1 INTRODUCTION
Role of forest ecosystems. Communities inhabiting tree canopies
are believed to contribute significantly to the maintenance of the
diversity, resiliency, and functioning of forest ecosystems (Thompsonet al. , 2009). On a global scale, there are more than 3 trillion
trees on Earth, of which 43% can be found in tropical and subtropical
regions and 22% in temperate biomes (Crowther et al. , 2015).
Forest ecosystems harbour a large proportion of global biodiversity,
contribute extensively to biogeochemical cycles, and provide countless
ecosystem services (Bonan, 2008). Moreover, tree canopies form the most
important interface between Earth’s terrestrial biomass and the
atmosphere (Ozanne et al. , 2003; Ellwood & Foster, 2004) and
contain a multitude of heterogeneous microhabitats conducive to the
evolution of epiphytic plants, animals and microorganisms (Nadkarni,
2001).
Environmental heterogeneity and biodiversity in tree canopies.One of the most general patterns in community ecology is the increase in
species richness with increasing habitat heterogeneity (MacArthur &
MacArthur, 1961; Williams, 1964). Accordingly, the presence of different
structurally complex microsites (microhabitats) within tree canopies was
shown to favour biodiversity of a variety of organisms, including
epiphytes (Lyons, Nadkarni, & North, 2000; Nadkarni, 2001), birds
(Goetz et al. , 2007), small mammals (Carey & Wilson, 2001) and
arthropods (Hijii, Umeda, & Mizutani, 2001; Ishii, Tanabe, & Hiura,
2004).
State of the art (microorganisms). In a similar way,
tree-colonizing microorganisms (i.e., Bacteria, Archaea and microfungi)
formed highly specific communities across broader microhabitat classes
(soil, stems, leaves) (Cregger et al. , 2018). In addition, it was
shown that different plant species harbour species specific
leaf-associated bacterial communities (Lambais et al. , 2006;
Vorholt, 2012) as well as highly specific bacterial communities inhabit
different cryptogamic epiphytes (bryophytes, macrolichens)
(Aschenbrenner et al. , 2017). Accordingly, it can be assumed that
unicellular eukaryotes (protists) show similar diversity patterns. So
far, molecular studies reported distinct protistan communities in mosses
(Mitchell, Bragazza, & Gerdol, 2004; Mieczan & Tarkowska-Kukuryk,
2014), lichens (Bates et al. , 2012; Mazei et al. , 2016),
phytothelmata (Carrias, Cussac, & Corbara, 2001; Dunthorn et
al. , 2012) as well as root associated communities (Turner et
al. , 2013; Dumack et al. , 2020). A recent study on protistan
diversity in tropical forest soils hypothesised that some soil protists
could be a subset of tree canopy communities that have rained down from
above (Mahé et al. , 2017). Nevertheless, a comprehensive
comparative assessment of the protistan communities across different
microhabitats from forest soils to the canopy region is still lacking.

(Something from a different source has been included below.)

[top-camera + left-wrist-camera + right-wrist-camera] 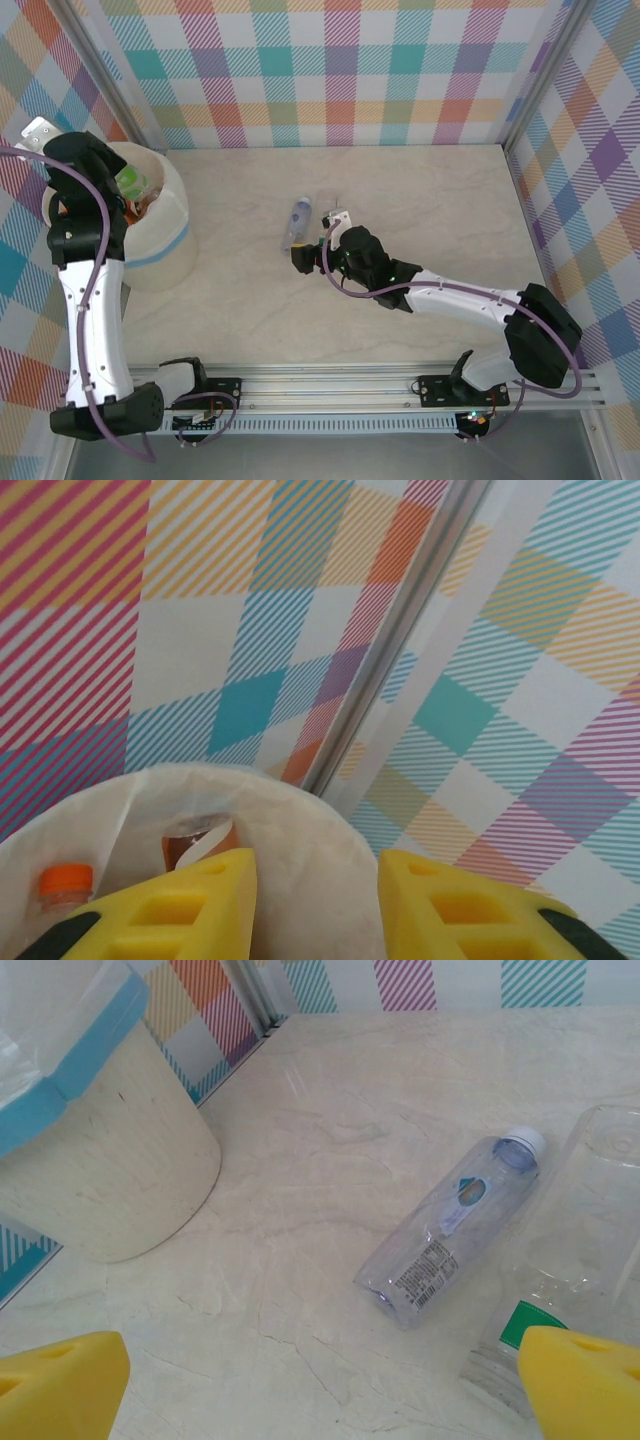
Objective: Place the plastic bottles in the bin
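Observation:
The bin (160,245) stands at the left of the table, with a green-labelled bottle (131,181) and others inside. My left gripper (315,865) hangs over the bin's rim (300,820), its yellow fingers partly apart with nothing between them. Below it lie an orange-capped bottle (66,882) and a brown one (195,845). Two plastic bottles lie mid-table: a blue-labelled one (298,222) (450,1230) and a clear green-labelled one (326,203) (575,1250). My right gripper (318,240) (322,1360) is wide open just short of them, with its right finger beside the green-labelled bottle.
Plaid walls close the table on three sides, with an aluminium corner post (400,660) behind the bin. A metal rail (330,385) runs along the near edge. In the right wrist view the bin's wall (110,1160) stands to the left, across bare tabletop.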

Investigation of protistan niche-level composition across
trees. Accordingly, we hypothesised (1) to find microhabitat-specific
protistan communities in tree canopies, and (2) an increase of species
richness with habitat diversity. Following the terminology of Stein and
Kreft (2015), we define environmental heterogeneity as an
“umbrella term for all kinds of spatial heterogeneity, complexity,
diversity, structure, or variability in the environment”, while we are
focusing here in particular on the sub-categorical term habitat
diversity as a measurement of habitat richness, i.e. the number of
distinct (micro-)habitats and habitat types. To investigate our
hypotheses, we sampled numerous microhabitat compartments across a
vertical gradient, from forest soils to the canopy region of three
autochthonous tree species in a temperate floodplain forest. In a
metabarcoding approach, we focused on two exemplary prominent taxa of
protists which are commonly known to be plant associated (Ploch et
al. , 2016; Flues, Bass, & Bonkowski, 2017; Sapp et al. , 2018),
namely the Cercozoa (Rhizaria) and the Oomycota(Stramenopila). In order to improve coverage of investigated taxa,
taxon-specific primers were used to amplify protistan DNA. Considering
variation in taxonomic resolution of DNA barcodes, two different markers
were targeted in this study: the hypervariable V4 region of the 18S rRNA
gene and the Internal Transcribed Spacer 1 (ITS1) for barcoding
cercozoan and oomycete communities, respectively.
The aim of this study was to shed light on unicellular eukaryotic
diversity and community composition in forest soils and the canopy
region. Unveiling these protistan distribution patterns will contribute
to the understanding of environmental factors shaping cercozoan and
oomycete communities across different ecological compartments
represented by the structural complex ecosystem of tree canopies.